Data provided Block Start

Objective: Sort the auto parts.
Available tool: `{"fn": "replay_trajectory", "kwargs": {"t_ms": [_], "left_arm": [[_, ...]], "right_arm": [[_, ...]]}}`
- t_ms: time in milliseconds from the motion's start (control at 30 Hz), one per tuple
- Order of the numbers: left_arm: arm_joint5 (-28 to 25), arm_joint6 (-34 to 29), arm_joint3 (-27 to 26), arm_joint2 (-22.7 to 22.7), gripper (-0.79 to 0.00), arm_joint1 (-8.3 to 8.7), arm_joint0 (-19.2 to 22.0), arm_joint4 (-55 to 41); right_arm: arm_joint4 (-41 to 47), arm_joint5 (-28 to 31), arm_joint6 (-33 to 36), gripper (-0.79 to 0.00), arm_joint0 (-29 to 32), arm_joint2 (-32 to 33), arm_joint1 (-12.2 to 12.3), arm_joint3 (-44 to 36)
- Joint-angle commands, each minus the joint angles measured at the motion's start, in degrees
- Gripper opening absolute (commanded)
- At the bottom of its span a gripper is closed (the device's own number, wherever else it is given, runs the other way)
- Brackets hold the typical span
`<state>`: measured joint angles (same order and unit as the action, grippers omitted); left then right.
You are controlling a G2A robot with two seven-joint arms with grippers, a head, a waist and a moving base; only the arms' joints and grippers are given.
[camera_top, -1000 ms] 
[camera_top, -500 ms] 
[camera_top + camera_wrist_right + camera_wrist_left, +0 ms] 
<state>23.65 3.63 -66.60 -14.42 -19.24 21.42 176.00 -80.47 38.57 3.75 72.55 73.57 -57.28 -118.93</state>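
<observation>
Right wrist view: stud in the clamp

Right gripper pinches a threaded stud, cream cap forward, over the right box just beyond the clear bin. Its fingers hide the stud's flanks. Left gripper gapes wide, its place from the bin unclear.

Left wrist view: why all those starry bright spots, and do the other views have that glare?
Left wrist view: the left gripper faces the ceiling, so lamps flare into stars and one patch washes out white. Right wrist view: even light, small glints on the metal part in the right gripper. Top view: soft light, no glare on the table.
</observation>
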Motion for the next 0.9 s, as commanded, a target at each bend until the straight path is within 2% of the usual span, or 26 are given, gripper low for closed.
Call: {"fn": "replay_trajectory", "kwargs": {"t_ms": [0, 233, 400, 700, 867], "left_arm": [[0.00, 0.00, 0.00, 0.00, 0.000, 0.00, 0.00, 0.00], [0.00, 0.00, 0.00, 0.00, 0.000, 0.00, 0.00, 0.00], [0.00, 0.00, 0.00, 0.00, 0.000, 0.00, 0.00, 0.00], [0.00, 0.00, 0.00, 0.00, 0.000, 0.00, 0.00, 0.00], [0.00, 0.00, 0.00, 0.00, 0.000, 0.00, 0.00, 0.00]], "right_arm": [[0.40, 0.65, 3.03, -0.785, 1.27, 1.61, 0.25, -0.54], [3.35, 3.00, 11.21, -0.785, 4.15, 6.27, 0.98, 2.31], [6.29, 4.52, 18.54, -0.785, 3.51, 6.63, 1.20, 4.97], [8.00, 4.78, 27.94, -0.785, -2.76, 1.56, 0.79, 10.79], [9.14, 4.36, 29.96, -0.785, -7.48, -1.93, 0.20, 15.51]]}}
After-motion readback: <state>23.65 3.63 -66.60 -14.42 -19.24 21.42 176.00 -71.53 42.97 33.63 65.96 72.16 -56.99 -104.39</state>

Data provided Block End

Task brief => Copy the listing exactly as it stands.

Expected answer =>
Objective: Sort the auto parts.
Available tool: `{"fn": "replay_trajectory", "kwargs": {"t_ms": [_], "left_arm": [[_, ...]], "right_arm": [[_, ...]]}}`
- t_ms: time in milliseconds from the motion's start (control at 30 Hz), one per tuple
- Order of the numbers: left_arm: arm_joint5 (-28 to 25), arm_joint6 (-34 to 29), arm_joint3 (-27 to 26), arm_joint2 (-22.7 to 22.7), gripper (-0.79 to 0.00), arm_joint1 (-8.3 to 8.7), arm_joint0 (-19.2 to 22.0), arm_joint4 (-55 to 41); right_arm: arm_joint4 (-41 to 47), arm_joint5 (-28 to 31), arm_joint6 (-33 to 36), gripper (-0.79 to 0.00), arm_joint0 (-29 to 32), arm_joint2 (-32 to 33), arm_joint1 (-12.2 to 12.3), arm_joint3 (-44 to 36)
- Joint-angle commands, each minus the joint angles measured at the motion's start, in degrees
- Gripper opening absolute (commanded)
- At the bottom of its span a gripper is closed (the device's own number, wherever else it is given, runs the other way)
- Brackets hold the typical span
`<state>`: measured joint angles (same order and unit as the action, grippers omitted); left then right.
You are controlling a G2A robot with two seven-joint arms with grippers, a head, a waist and a moving base; only the arms' joints and grippers are given.
[camera_top, -1000 ms] 
[camera_top, -500 ms] 
[camera_top + camera_wrist_right + camera_wrist_left, +0 ms] 
<state>23.65 3.63 -66.60 -14.42 -19.24 21.42 176.00 -80.47 38.57 3.75 72.55 73.57 -57.28 -118.93</state>
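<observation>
Right wrist view: stud in the clamp

Right gripper pinches a threaded stud, cream cap forward, over the right box just beyond the clear bin. Its fingers hide the stud's flanks. Left gripper gapes wide, its place from the bin unclear.

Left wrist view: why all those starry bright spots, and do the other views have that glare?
Left wrist view: the left gripper faces the ceiling, so lamps flare into stars and one patch washes out white. Right wrist view: even light, small glints on the metal part in the right gripper. Top view: soft light, no glare on the table.
</observation>
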Motion for the next 0.9 s, as commanded, a target at each bend until the straight path is within 2% of the usual span, or 26 are given, gripper low for closed.
Call: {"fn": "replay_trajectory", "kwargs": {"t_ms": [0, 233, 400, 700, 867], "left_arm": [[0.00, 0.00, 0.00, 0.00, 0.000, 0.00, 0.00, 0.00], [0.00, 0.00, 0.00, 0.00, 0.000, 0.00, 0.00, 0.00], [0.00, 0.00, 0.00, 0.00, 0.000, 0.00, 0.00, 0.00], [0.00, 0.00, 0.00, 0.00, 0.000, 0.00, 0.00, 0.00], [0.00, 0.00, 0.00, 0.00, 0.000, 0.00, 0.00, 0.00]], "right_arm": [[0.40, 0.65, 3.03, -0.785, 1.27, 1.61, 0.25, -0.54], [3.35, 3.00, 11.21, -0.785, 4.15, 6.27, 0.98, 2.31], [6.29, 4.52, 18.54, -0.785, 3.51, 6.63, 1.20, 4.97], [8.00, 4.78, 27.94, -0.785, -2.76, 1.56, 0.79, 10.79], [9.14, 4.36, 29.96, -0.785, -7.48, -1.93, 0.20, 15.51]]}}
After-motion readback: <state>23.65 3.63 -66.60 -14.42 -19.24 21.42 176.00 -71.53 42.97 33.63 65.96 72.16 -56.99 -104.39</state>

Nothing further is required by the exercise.